Here’s a look at what this means for the future of Ohio’s insurance industry and business development.

“Companies seem enthusiastic about these alternative risk management options now available to them,” says Tracy Snow, Chief of the Ohio Department of Insurance Office of Captive Insurance.

That’s how he assesses early reaction to the new law that allows captive insurance companies to be domiciled in Ohio.

A captive insurance company is one formed to insure the risks of its parent corporation. Captives are not used to insure personal lines products like auto or home.

When Governor Kasich signed House Bill 117 into law, Ohio became the 30th state to provide for this type of insurance. The law, which went into effect in September 2014, was the result of two years of discussions involving the Ohio Department of Insurance (@OHInsurance) and various interested parties. The Ohio Insurance Institute (@OIIOrg) supported the legislation.

Rep. Robert Hackett (R-London), who co-sponsored HB 117 with Rep. Michael Stinziano (D-Columbus) says, “This legislation takes a straight forward approach to providing Ohio businesses a tool to manage risk, potentially lowering their overhead costs and freeing up more capital to grow their businesses and to create jobs.”

Captives are essentially a form of self-insurance in which the insurer is owned wholly by the insured.
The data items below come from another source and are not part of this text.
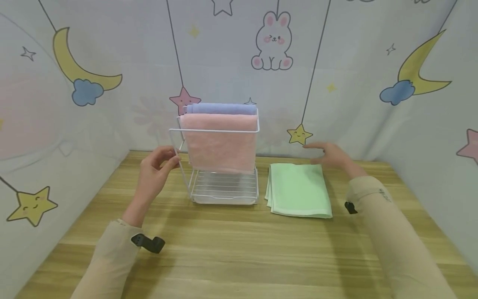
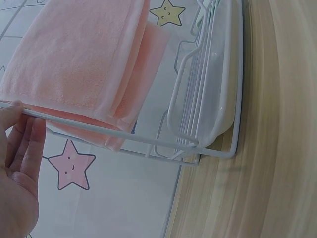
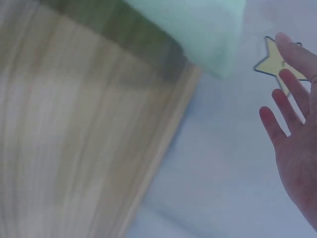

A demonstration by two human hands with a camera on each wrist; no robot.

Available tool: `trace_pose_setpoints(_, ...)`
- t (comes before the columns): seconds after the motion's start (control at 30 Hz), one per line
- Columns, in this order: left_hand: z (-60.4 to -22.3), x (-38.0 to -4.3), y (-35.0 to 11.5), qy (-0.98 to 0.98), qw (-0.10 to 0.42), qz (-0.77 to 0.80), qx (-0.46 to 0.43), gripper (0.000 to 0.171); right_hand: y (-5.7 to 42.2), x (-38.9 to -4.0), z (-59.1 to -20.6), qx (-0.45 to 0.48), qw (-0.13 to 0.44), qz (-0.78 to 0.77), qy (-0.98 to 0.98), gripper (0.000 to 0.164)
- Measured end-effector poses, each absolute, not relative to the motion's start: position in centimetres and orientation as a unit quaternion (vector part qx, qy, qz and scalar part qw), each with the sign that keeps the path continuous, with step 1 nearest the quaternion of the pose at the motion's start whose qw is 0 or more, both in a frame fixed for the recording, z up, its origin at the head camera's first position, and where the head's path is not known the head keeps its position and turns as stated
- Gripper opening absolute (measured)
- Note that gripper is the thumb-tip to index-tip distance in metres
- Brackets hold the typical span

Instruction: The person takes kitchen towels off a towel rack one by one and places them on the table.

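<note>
A white wire towel rack (image 1: 214, 131) stands on the wooden table. Over its bars hang a pink towel (image 1: 220, 143) in front and a blue towel (image 1: 224, 109) behind. My left hand (image 1: 154, 170) pinches the rack's left side wire between thumb and fingers, as the left wrist view also shows near the pink towel (image 2: 79, 54). To the right of the rack lies a folded green towel (image 1: 298, 191). My right hand (image 1: 330, 155) hovers by the green towel's far right corner with fingers extended and nothing held; the right wrist view shows the fingers spread.
The rack's base holds a pale tray (image 1: 224, 200) under several wires. Behind the table (image 1: 239, 249) hangs a white cloth backdrop (image 1: 231, 62) printed with moons, stars and a rabbit, and it wraps round both sides.
</note>
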State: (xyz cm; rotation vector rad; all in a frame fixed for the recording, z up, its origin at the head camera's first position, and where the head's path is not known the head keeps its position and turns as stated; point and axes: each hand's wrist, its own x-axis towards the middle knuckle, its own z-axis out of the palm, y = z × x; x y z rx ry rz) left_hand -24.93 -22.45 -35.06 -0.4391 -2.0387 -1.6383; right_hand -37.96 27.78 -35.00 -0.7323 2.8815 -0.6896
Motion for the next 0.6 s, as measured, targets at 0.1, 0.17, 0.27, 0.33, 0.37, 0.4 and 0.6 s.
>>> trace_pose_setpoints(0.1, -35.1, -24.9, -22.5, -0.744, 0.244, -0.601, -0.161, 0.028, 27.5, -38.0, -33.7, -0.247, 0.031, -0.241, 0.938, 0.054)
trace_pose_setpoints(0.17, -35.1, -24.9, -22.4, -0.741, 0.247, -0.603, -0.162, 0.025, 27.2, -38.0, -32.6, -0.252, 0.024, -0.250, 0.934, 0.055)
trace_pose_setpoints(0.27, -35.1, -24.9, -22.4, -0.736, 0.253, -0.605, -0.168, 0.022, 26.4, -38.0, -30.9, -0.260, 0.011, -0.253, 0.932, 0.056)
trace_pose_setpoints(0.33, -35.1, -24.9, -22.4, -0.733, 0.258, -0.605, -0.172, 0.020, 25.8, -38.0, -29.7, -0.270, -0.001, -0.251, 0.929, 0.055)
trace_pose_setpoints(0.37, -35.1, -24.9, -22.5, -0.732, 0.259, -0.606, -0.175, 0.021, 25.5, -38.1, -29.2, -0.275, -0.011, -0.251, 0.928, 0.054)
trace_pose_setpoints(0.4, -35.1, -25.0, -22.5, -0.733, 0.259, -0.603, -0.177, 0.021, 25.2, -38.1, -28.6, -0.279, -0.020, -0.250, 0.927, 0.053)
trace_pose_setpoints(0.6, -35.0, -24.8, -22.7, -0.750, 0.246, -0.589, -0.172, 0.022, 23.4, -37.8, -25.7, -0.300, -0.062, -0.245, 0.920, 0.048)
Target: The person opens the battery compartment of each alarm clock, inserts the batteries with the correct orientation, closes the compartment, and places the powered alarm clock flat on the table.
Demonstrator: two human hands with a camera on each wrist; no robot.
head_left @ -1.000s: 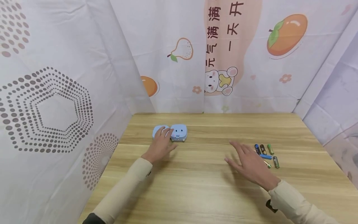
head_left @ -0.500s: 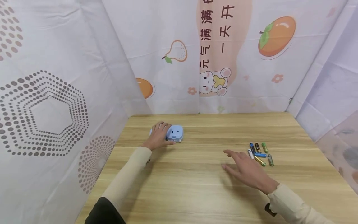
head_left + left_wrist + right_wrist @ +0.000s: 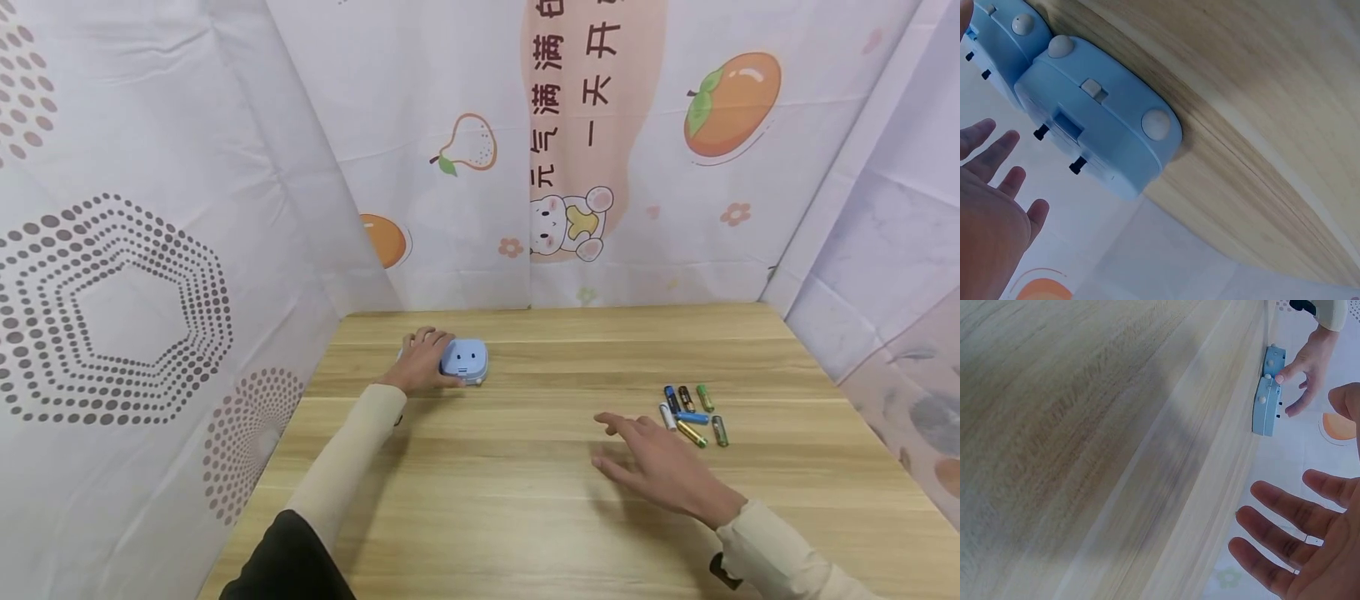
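Observation:
Two small light-blue cases with round white feet, front latches and black eye-like studs stand side by side at the back left; the right-hand case point(image 3: 465, 360) shows its face, while the left-hand case point(image 3: 1007, 37) is mostly hidden by my left hand point(image 3: 417, 362) in the head view. That hand hovers over the left-hand case, fingers spread and loosely bent; whether it touches the case I cannot tell. My right hand point(image 3: 667, 467) is held above the table with fingers apart and nothing in them. Beside it lie several batteries, among them a blue battery point(image 3: 692, 418) and a gold battery point(image 3: 692, 434).
The wooden table point(image 3: 480, 500) runs back to a printed white curtain point(image 3: 465, 225), with more curtain along the left and right sides. A wide stretch of tabletop lies between the cases and the batteries.
My left hand has shifted slightly left over the left-hand case, covering more of it. The right hand has moved slightly nearer, uncovering more batteries. The head view has turned a little right.

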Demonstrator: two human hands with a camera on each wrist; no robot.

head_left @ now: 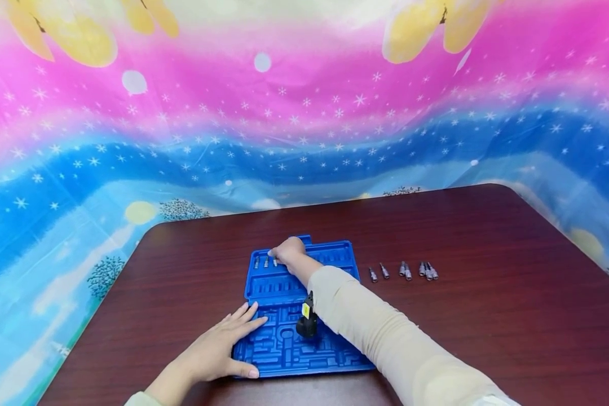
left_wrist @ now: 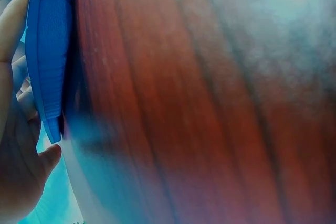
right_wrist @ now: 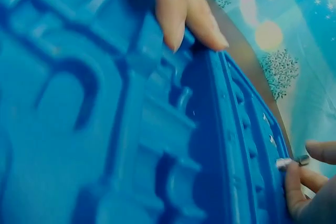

The entities forming captives may range from multinational corporations to small nonprofit organizations.

About Ohio’s captive law

Ohio’s new law allows for three types of captives:

  • A”pure captive” that insures only the risks of its parent or affiliated companies of its parent
  • A “protected cell captive” that insures or reinsures risks of separate participants through a participant contract and that separates each participant’s liabilities into a protected cell
  • A “special purpose financial captive” that provides reinsurance of life insurance risks of a parent or affiliated company

Group or association-based captives are not permitted to domicile in Ohio.

How to form a captive; considerations for your insurance company

To form a captive, a company must select a captive manager to prepare the documents necessary for the license application. ODI also conducts an examination of the captive insurance company, including financial statement analyses and ratios, actuarial opinions and reports of independent CPA’s. The application fee is $500 and a $50 fee for operating each additional cell under a protected cell captive. The annual renewal fee is $500.

A captive insurance company must maintain Ohio as the principal place of business and its captive manager must reside in Ohio.

Once established, a captive operates like any commercial insurance company and is subject to state regulatory requirements. A pure captive is required to maintain a minimum of $250,000 in unimpaired capital and surplus. The requirement for a protected cell captive is a minimum of $500,000. Once licensed, captives will be examined by ODI every 3 or 5 years, depending on results of financial analyses.

While his office has yet to issue the first captive license, Snow says “We are excited about the meaningful discussions we are having with interested parties. We plan to begin licensing companies this year.” He adds that, with the law just a few months old, companies are still familiarizing themselves with the specific provisions and rules.

Snow, a 12-year veteran of the ODI who was formerly with Nationwide Insurance, says, “Giving companies the option to form a captive is another tool to help businesses thrive in Ohio. In situations where the coverage a company seeks is unavailable or unaffordable, the opportunity now exists for a company to form a captive to better control its own risk management needs.”

Commenting on the possibility of Ohio companies moving their existing captives from other states, Snow says Ohio’s new law and rules are “very competitive” with other states and that he’s confident companies will find Ohio “an attractive captive domicile.” Adds Snow, “Ohio companies now have an opportunity to reduce the expenditure of resources elsewhere by instead operating their captive in the company’s own home state of business.”

Snow says his office is taking a proactive position in helping those interested in forming a captive to understand the filing criteria. “We want to make the actual process as simple as possible,” he concludes.